- _ACTION ITEM_: Lines with "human" in them are to be located in the listing below and copied.

--------------------

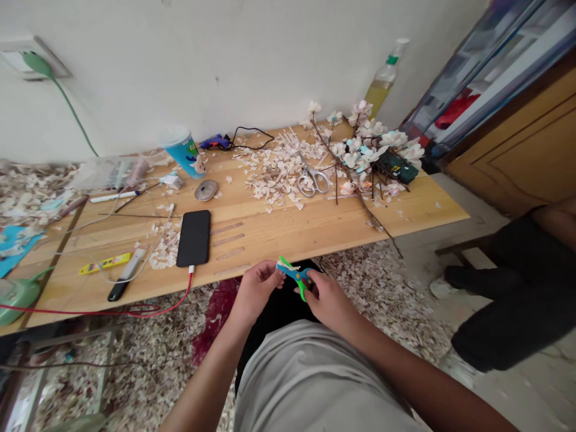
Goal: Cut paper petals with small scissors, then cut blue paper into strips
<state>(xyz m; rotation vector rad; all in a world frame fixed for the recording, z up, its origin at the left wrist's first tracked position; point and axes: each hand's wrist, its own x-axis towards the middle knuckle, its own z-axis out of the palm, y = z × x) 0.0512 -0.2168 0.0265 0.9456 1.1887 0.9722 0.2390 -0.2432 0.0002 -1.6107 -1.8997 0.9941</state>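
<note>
Over my lap, just off the table's front edge, my right hand (320,292) grips the handles of small blue and green scissors (297,276). The blades point left and are parted. My left hand (261,285) is closed at the blade tips, pinching a small pale piece (284,264) that lies between the blades. How far the piece reaches under my fingers is hidden. A black phone (194,238) lies on the wooden table (288,231) to the left, plugged into a red cable.
White scissors (314,182) and pale scraps (274,174) lie behind, beside flowering branches (360,150). A blue cup (183,155), yellow cutter (105,263) and black-handled knife (126,276) are left. A seated person's legs (517,294) are at the right.
</note>
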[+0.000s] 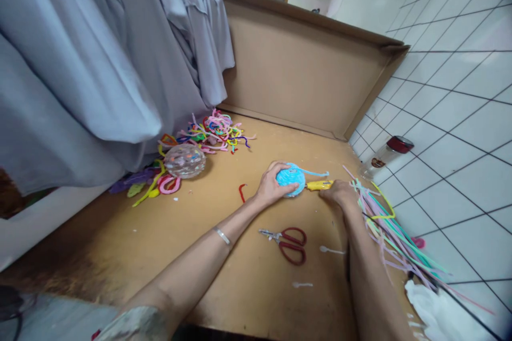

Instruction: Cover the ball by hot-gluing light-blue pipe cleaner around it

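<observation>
My left hand point(272, 184) is closed on the edge of a round blue coil of pipe cleaner point(290, 178), with its thumb across the front. A loose blue tail sticks out from the coil to the right. In my right hand point(340, 193) is a yellow hot glue gun point(319, 185), its nozzle pointing left at the coil's right edge. I cannot tell if the nozzle touches it. Nearer to me lie red-handled scissors point(276, 235), blades pointing left. A short red pipe cleaner piece point(242, 192) rests left of my left hand.
Loose pipe cleaners point(384, 224) lie along the tiled wall at right, near a red-lidded clear jar point(380, 157) and a white bag point(436, 309). At left are a clear ball-like object point(185, 161), a colourful pipe cleaner pile point(218, 130) and a grey cloth point(120, 53).
</observation>
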`<state>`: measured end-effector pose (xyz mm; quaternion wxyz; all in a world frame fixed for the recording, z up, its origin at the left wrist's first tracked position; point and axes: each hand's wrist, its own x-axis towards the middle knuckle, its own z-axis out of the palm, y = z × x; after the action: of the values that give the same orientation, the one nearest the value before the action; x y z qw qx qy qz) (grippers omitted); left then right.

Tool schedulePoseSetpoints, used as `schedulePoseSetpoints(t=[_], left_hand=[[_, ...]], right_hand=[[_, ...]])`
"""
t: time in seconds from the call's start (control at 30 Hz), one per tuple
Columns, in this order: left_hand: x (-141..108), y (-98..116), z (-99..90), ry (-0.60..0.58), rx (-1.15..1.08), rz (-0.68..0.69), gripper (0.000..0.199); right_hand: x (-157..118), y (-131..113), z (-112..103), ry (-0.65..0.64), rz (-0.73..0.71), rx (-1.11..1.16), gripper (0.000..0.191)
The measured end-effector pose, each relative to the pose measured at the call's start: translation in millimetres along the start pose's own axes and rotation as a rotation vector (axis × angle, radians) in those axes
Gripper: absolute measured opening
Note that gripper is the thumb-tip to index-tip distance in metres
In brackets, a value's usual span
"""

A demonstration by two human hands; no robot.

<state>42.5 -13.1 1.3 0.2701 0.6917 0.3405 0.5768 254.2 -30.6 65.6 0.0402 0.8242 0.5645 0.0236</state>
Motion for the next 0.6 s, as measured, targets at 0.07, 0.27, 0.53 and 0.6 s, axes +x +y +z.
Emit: schedulePoseSetpoints(t=[0.07, 0.27, 0.53, 0.6], left_hand=[[0, 0, 0.1, 0.003, -0.003, 0.004, 0.052], [1, -4, 1.0, 0.017, -0.037, 0.017, 0.054], [-2, -8, 0.9, -0.014, -0.08, 0.064, 0.055], [-2, -9, 0.7, -0.028, -0.094, 0.074, 0.055]], right_hand=[[-6, 2, -18, -0.058, 0.019, -0.021, 0.053], [-41, -2, -75, 0.089, -0.088, -0.016, 0.05], [-51, -18, -73, 0.384, -0.178, 0.026, 0.036], [-50, -20, -69, 0.448, -0.197, 0.041, 0.033]])
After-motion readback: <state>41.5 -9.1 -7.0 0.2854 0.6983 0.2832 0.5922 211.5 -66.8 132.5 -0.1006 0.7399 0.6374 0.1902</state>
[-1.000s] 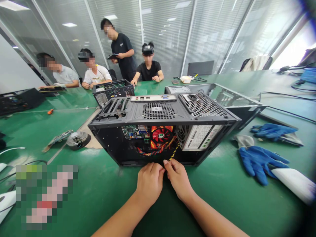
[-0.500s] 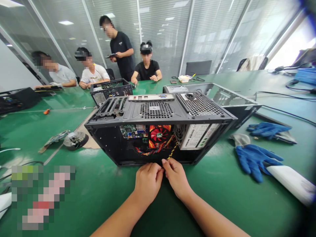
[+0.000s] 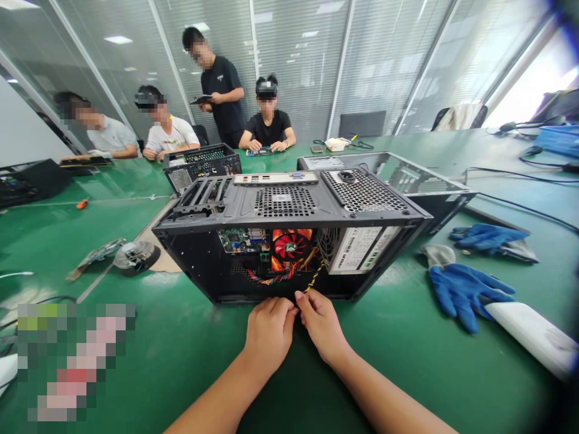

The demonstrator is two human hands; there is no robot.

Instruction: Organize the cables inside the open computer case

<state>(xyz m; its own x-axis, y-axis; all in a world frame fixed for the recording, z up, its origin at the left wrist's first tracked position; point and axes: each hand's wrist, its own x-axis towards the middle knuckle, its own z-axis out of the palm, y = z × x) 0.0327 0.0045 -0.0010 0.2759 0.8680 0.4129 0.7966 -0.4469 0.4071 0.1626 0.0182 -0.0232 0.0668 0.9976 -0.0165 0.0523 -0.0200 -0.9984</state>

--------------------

- _ANSWER SPACE_:
A demonstration by two human hands; no robot.
The demonstrator is two human hands; there is no robot.

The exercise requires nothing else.